Over the years I have spent a lot of time developing dashboards and other analysis tools in my current role, but they always fell a bit short of my expectations. As I read over the potential Partners in Learning host sites, selecting one was easy. The description of Robert Wood Johnson’s site discussed their journey to a paperless workplace and their utilization of current technology to improve workflow.

During my visit I met with team members from all of their modalities and from different leadership levels, from leads to the chief administrative officer. We had great discussions on every aspect of their department’s journey and had opportunities to compare notes on different topics. The best part of the experience was the realization that we are not alone in our struggles or on our journey. Even though our organizations are on opposite coasts, we have very similar problems.

In my brief visit to Robert Wood Johnson I was able to glean a lot of information. My hope was to come away with tangible steps to improve MRI safety, dashboard data, and patient flow. While I did obtain knowledge in those areas, what I really learned most was just how much I still needed to learn! Since my return from my Partners in Learning visit, I have been challenging myself daily with these questions:

  • I need to reevaluate what the metrics mean. If I am pulling data, why am I pulling it and what story is it telling me and my teams? At RWJ they are tracking order to complete and complete to final, and in MRI they track from arrival to complete and compare it to national trends. How would my teams respond to that?
  • Could my MRI department be more efficient if I only offered sedation with my out of OR anesthesia team?
  • Am I training my successor?
  • Where am I spending my energy, and am I getting any returns on those investments?
  • Do I have the right people doing the right work at the right time? Do I really need to continue to staff a file room if I am a digital department?
  • What support do my radiologists need on a daily basis, and do I have someone already on staff that can help by collocating them in the read rooms?
  • How am I tracking quality defects, and how is it visual to my teams?
  • What does the paper form (order, screening, consent, etc) mean to the radiology staff? What will it take to make it electronic and paperless?
  • How am I preparing today for any future Joint Commission visits?
  • Am I communicating in a way that my team understands, and are they receiving the data they need to succeed?
  • It is easy for me to say that the patient is our top priority, but am I backing that up with actions? How far do my teams have to travel to get a warm blanket for their patient? What other simple actions am I unintentionally blocking?
  • At one of the RWJ facilities their C-Suite staff holds an informal meeting with the team three times a day (once for each shift). Would my teams be willing to volunteer their time to attend an informal meeting with a VP? If I provided lunch, would the staff sit and listen to a radiologist discuss images?

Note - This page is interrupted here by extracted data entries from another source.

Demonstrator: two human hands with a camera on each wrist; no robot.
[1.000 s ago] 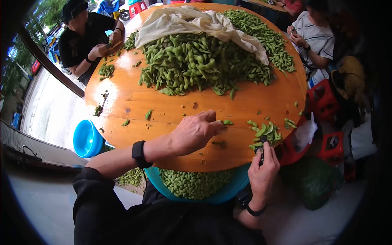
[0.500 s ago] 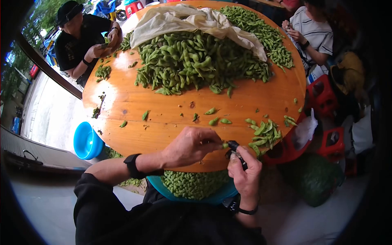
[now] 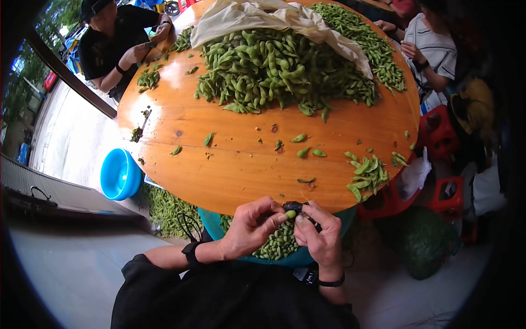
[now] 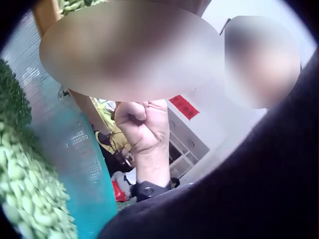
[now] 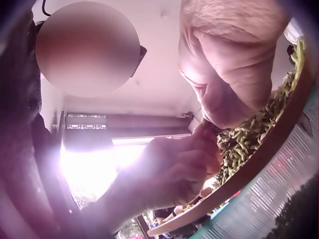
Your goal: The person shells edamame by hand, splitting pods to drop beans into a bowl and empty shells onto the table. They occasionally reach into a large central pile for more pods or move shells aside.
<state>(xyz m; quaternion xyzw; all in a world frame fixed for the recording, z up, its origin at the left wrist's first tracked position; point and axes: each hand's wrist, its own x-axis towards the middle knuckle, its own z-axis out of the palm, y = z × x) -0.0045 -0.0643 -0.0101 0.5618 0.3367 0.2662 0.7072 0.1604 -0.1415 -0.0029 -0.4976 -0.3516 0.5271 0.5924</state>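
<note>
My left hand pinches a green bean pod between thumb and forefinger, close over the near edge of the table. My right hand meets it there, holding a small black tool whose dark end lies right at the pod. What kind of tool it is, I cannot tell. Below both hands a teal basin holds shelled green beans. In the right wrist view, the fingers of both hands come together and hide the pod. Blur covers much of the left wrist view.
A big heap of pods lies on the round wooden table, partly under a pale cloth. A smaller pile sits at the right edge. Two people sit across. A blue basin and red stools stand around.
My left hand has gone from the tabletop to my right hand, carrying a pod. Both hands have since drawn nearer my body, over the basin. My right hand has left the small pile.
</note>
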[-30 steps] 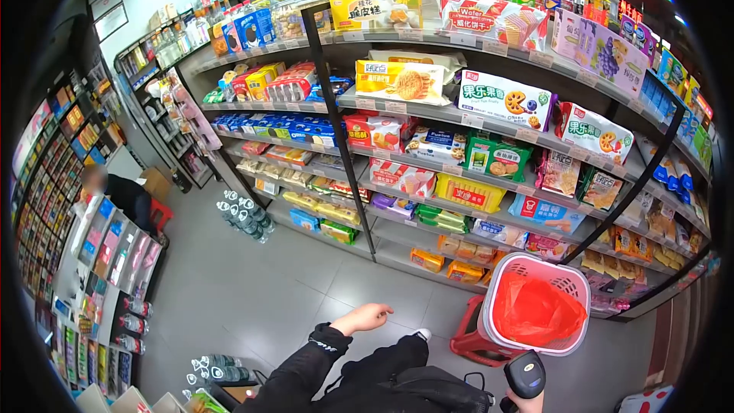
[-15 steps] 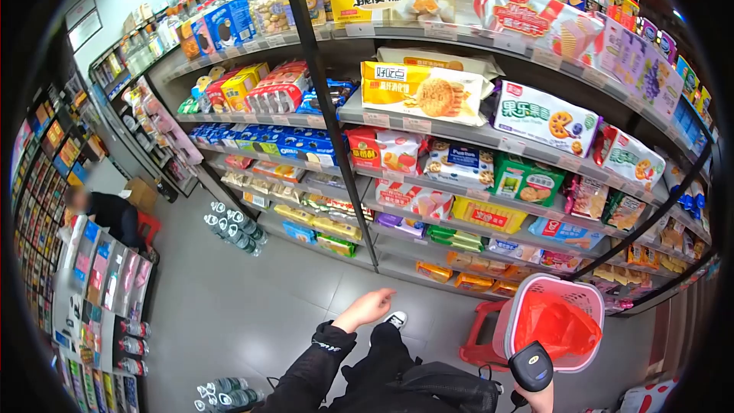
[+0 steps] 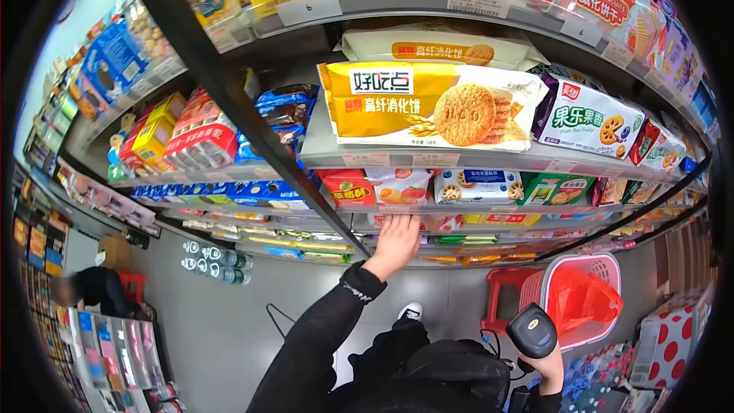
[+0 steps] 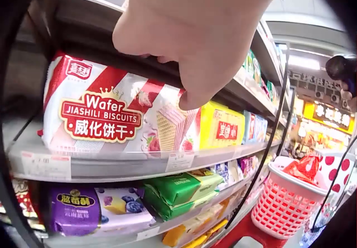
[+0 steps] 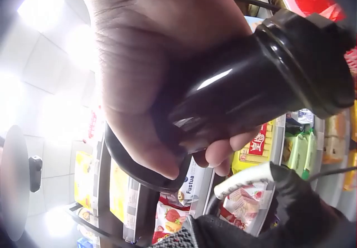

While this was a whirlwind tour, I could have sat and listened to the RWJ teams for days on end and still have more to learn. They display great teamwork with their teams focusing on the whole of the department, not just their sections. Every day they are challenged to think beyond their self-imposed limitations, pushing beyond what they thought was possible. Their leadership and teams are aligned around a common goal, and together they approach the future. I left feeling inspired, focused, and filled with a desire to lift my organization beyond what they feel is possible. As I learned, thanks to the Partners in Learning program, the best way to reach beyond the possible is to reach out together. The momentum of 200 radiology staff headed in the same direction will be impossible to stop! Thank you AHRA and Robert Wood Johnson Hospital.